(Entries taken from a collection)
━━━━
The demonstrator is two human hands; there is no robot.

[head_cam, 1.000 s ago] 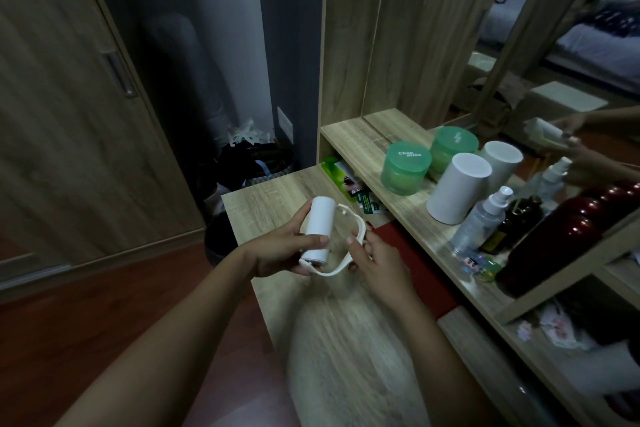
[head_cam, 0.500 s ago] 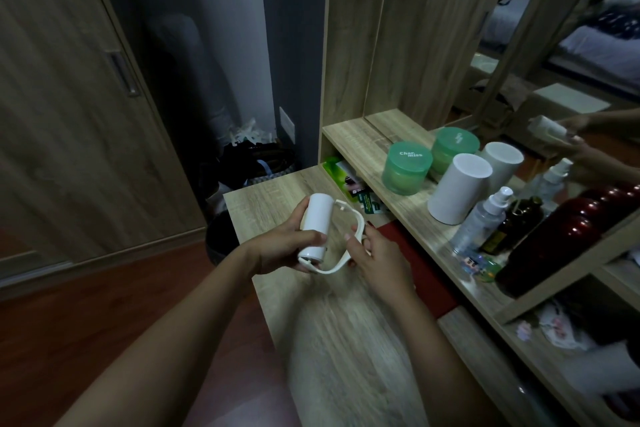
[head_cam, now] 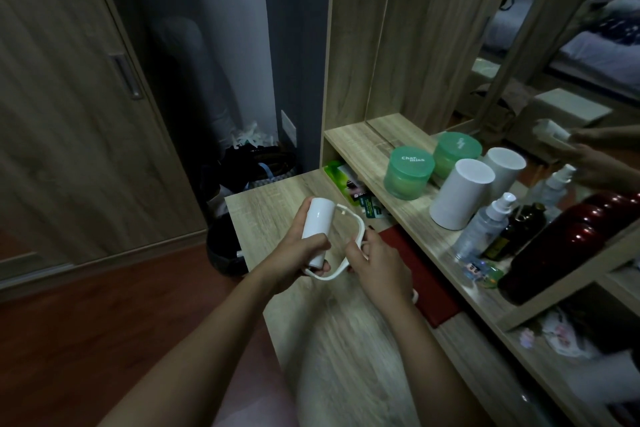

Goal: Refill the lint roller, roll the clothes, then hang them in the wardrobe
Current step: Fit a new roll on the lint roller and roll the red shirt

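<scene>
The wardrobe door (head_cam: 69, 121) stands left of the wooden surface (head_cam: 343, 350). Above the surface's far half, the left hand (head_cam: 294, 253) wraps its fingers round the white roll (head_cam: 318, 224) and holds it nearly upright. Also above the surface, the right hand (head_cam: 379, 262) pinches the lint roller's curved white frame (head_cam: 356, 224), which loops under the roll's lower end.
</scene>
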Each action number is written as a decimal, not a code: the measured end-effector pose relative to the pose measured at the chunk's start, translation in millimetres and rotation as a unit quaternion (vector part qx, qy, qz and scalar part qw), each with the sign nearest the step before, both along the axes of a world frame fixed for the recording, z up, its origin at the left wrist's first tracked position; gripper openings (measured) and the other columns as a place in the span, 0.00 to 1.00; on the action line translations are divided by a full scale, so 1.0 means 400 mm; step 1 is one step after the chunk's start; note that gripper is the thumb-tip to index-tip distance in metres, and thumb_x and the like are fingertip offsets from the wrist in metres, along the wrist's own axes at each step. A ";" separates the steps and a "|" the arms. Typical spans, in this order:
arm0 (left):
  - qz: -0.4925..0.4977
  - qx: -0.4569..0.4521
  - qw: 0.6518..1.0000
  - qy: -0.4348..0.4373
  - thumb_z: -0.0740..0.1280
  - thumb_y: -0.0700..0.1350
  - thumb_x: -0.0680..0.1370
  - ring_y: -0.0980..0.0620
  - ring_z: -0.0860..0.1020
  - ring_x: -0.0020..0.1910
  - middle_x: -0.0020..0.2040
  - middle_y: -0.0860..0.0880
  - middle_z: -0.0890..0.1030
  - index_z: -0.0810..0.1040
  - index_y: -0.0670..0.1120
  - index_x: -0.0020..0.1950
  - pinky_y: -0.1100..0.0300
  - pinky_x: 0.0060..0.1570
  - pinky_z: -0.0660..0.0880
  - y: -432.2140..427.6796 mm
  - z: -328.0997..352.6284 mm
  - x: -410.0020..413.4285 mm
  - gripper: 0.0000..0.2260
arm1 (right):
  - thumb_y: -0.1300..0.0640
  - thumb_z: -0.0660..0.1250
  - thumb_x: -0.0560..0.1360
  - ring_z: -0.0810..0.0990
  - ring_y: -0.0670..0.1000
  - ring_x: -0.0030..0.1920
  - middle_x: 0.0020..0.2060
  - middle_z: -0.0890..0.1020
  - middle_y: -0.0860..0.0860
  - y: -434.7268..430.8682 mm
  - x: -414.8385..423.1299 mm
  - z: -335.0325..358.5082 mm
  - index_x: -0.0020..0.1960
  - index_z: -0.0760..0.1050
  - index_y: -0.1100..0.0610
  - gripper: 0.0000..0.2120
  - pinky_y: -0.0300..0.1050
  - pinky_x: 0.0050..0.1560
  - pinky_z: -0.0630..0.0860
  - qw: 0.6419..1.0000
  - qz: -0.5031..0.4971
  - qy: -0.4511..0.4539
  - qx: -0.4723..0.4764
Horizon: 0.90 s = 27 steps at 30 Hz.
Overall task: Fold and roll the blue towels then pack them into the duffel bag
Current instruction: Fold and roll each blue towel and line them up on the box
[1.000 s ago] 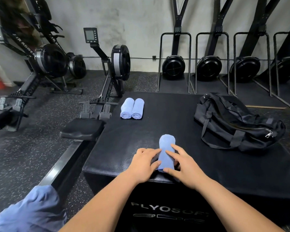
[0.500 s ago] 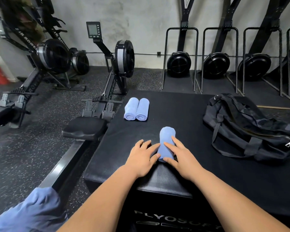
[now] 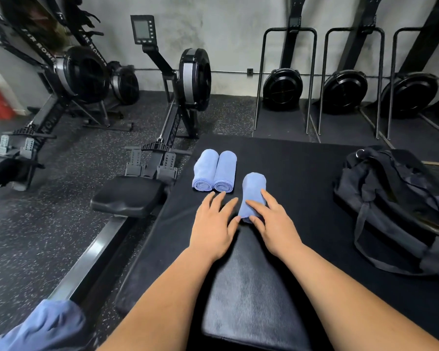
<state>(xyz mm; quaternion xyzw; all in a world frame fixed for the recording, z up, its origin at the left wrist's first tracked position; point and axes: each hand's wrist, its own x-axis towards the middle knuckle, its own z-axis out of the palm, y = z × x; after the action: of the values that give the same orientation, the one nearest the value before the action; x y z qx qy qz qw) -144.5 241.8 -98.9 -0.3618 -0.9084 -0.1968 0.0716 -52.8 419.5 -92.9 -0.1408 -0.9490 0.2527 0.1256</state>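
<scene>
Two rolled blue towels (image 3: 214, 171) lie side by side at the far left of the black plyo box (image 3: 302, 178). A third rolled blue towel (image 3: 253, 188) lies just right of them, slightly apart. My right hand (image 3: 271, 219) rests on its near end with straight fingers over the roll. My left hand (image 3: 216, 224) lies flat and spread on the box beside the roll, a fingertip touching its near end. The black duffel bag (image 3: 401, 203) sits at the right of the box, its zip opening partly visible.
A rowing machine (image 3: 160, 158) with its black seat (image 3: 129, 196) stands right against the box's left side. More rowers stand at the left and upright ones along the back wall. Blue cloth (image 3: 43, 328) lies at the bottom left corner.
Both hands have pushed the third rolled towel away from me across the box, so it now lies close beside the two rolled towels. My left hand has slid off the roll.
</scene>
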 end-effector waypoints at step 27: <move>0.068 -0.021 0.993 0.093 0.55 0.66 0.83 0.39 0.49 0.84 0.84 0.48 0.61 0.63 0.56 0.82 0.38 0.80 0.51 0.085 -0.067 -0.175 0.30 | 0.52 0.62 0.81 0.67 0.58 0.69 0.83 0.57 0.51 0.000 -0.302 -0.058 0.74 0.70 0.47 0.21 0.58 0.70 0.67 0.996 -0.084 0.040 -0.003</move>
<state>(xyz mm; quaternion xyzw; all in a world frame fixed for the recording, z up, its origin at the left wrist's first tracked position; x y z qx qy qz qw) -214.4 275.9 -125.5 -0.3172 -0.9244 -0.1378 0.1610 -173.7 419.7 -115.9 -0.2103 -0.9271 0.2497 0.1842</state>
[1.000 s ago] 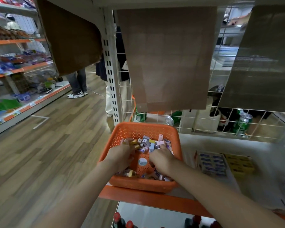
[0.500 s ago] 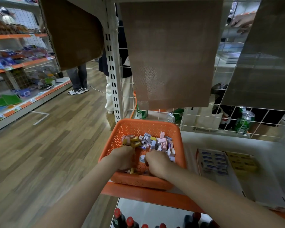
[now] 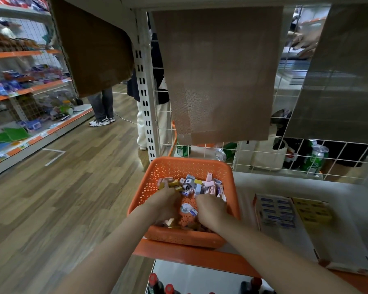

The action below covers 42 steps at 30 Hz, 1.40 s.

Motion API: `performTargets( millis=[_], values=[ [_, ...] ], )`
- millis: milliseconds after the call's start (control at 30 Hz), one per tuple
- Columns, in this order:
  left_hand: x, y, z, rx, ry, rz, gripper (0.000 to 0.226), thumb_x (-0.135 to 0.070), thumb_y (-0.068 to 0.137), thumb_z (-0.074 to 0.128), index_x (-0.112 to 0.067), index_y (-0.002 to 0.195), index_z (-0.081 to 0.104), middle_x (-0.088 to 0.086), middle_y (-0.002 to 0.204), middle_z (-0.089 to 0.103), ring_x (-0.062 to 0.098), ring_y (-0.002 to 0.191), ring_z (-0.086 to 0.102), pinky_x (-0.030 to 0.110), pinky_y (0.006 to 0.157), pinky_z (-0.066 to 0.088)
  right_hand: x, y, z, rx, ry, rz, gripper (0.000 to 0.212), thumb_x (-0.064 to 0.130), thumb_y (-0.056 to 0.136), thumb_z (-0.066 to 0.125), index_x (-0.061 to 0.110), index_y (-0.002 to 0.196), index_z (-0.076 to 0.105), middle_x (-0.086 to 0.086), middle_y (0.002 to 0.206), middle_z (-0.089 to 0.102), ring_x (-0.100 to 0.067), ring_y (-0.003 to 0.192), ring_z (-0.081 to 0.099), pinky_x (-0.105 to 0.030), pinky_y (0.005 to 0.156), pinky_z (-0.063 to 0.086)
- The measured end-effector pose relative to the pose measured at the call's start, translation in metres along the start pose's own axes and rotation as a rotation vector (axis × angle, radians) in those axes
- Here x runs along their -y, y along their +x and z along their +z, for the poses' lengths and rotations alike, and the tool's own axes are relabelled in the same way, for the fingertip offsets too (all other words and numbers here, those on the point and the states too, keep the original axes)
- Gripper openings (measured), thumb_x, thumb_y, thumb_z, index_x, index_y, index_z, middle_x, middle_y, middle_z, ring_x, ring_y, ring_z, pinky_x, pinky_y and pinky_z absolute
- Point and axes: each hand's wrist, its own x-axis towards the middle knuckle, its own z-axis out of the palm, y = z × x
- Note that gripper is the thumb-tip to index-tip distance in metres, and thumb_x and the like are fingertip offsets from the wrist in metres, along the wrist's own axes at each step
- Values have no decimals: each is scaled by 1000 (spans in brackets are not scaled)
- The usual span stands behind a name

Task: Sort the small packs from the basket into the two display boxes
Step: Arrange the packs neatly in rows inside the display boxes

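An orange perforated basket [image 3: 189, 168] stands on the shelf at its left end, holding several small packs [image 3: 200, 184] in pink, purple, white and yellow. My left hand [image 3: 164, 205] and my right hand [image 3: 210, 211] are both inside it, backs up, fingers bent down among the packs near the front wall. The fingertips are hidden, so any hold is unclear. To the right lie two display boxes side by side, the left one [image 3: 274, 211] filled with blue-and-white packs and the right one [image 3: 312, 213] with yellow packs.
A wire grid [image 3: 285, 153] backs the shelf, with green cans [image 3: 316, 159] behind it. Brown sheets [image 3: 217, 77] hang above. The orange shelf edge [image 3: 200, 255] runs below the basket, with red-capped bottles [image 3: 155, 283] underneath. People stand in the wooden-floored aisle at left.
Both hands have drawn back from the far heap of packs toward the basket's near wall, baring a patch of its floor. The basket and the boxes stay put.
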Motion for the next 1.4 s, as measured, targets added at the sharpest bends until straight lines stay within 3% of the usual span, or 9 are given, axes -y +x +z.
performTargets(
  millis=[167, 367, 533, 900, 967, 1100, 1200, 1267, 1400],
  values=[
    [-8, 6, 10, 19, -15, 35, 20, -14, 84, 67, -7, 103, 66, 10, 104, 67, 24, 98, 63, 36, 100, 45, -4, 5, 0, -21, -41, -46, 30, -4, 87, 47, 8, 110, 62, -11, 112, 65, -29, 109, 58, -38, 97, 39],
    [-9, 8, 10, 119, -104, 0, 26, -12, 82, 70, -5, 107, 66, 7, 103, 66, 20, 90, 60, 21, 68, 49, -10, 9, 2, 4, -3, -82, 25, -3, 86, 49, 8, 105, 62, -10, 109, 64, -29, 108, 58, -38, 100, 35],
    [-11, 9, 13, 94, -26, -17, 22, -19, 89, 57, -5, 103, 68, 11, 106, 68, 23, 96, 63, 28, 73, 47, -11, 12, 1, -60, -112, -132, 31, -8, 84, 47, 8, 104, 63, -12, 108, 64, -30, 109, 54, -39, 104, 30],
    [-23, 12, 18, 44, -30, 33, 21, -9, 80, 70, -3, 99, 65, 10, 106, 67, 23, 98, 62, 25, 70, 45, -33, 9, -26, -205, -131, -164, 28, -4, 86, 49, 11, 104, 65, -11, 115, 61, -30, 117, 50, -39, 107, 25],
    [-23, 11, 15, 18, -46, 25, 24, -12, 80, 70, -9, 102, 61, 4, 101, 62, 20, 98, 60, 23, 75, 45, -36, 7, -33, -241, -114, -181, 26, -1, 85, 52, 12, 104, 65, -7, 112, 62, -26, 112, 52, -40, 107, 24],
    [-25, 8, 6, -127, -16, 104, 14, -9, 86, 61, -20, 85, 53, -1, 83, 51, 11, 73, 49, 24, 77, 42, -51, 0, -47, -312, -84, -188, 27, 0, 83, 56, 15, 103, 66, -1, 103, 64, -22, 105, 54, -34, 104, 25],
    [-36, 8, -6, -251, -47, 29, 26, -16, 79, 74, -17, 103, 65, -3, 101, 64, 9, 82, 56, 18, 73, 49, -67, -8, -60, -357, -86, -166, 26, 4, 82, 58, 18, 103, 64, 0, 104, 62, -21, 105, 54, -34, 97, 28],
    [-47, 5, -15, -311, -74, 44, 26, -17, 77, 76, -20, 101, 66, -4, 106, 63, 12, 87, 60, 20, 72, 53, -79, -16, -68, -384, -88, -134, 25, 6, 82, 58, 21, 100, 65, 0, 101, 63, -20, 102, 55, -33, 91, 29],
    [-77, 0, -23, -425, -3, 129, 24, -15, 81, 69, -21, 104, 67, -1, 113, 59, 17, 99, 60, 29, 84, 53, -105, -35, -79, -386, -78, -55, 22, 9, 85, 57, 22, 101, 65, 0, 102, 61, -20, 102, 55, -34, 92, 30]
  ],
)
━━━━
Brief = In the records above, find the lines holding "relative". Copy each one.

Task result =
Each action number is written as a decimal, not a code: the measured end-effector pose relative to the pose measured at the chunk's start, translation in millimetres and rotation as a unit quaternion (vector part qx, qy, qz and scalar part qw), each with the sign nearest the step before, both along the axes of a world frame fixed for the recording, z up, its origin at the left wrist's first tracked position; gripper openings (measured) and the other columns as a place in the span, 0.00 to 1.00; on the action line translations are divided by a full scale, so 1.0 means 400 mm; step 1 is one step after the chunk's start; note that gripper is the thumb-tip to index-tip distance in metres, and thumb_x and the like are fingertip offsets from the wrist in metres, along the wrist's own axes at each step. A ";" separates the steps and a "|" the arms. Typical spans, in this order:
- The measured end-effector pose relative to the pose measured at the call's start, translation in metres along the start pose's own axes and rotation as a rotation vector (axis × angle, radians) in those axes

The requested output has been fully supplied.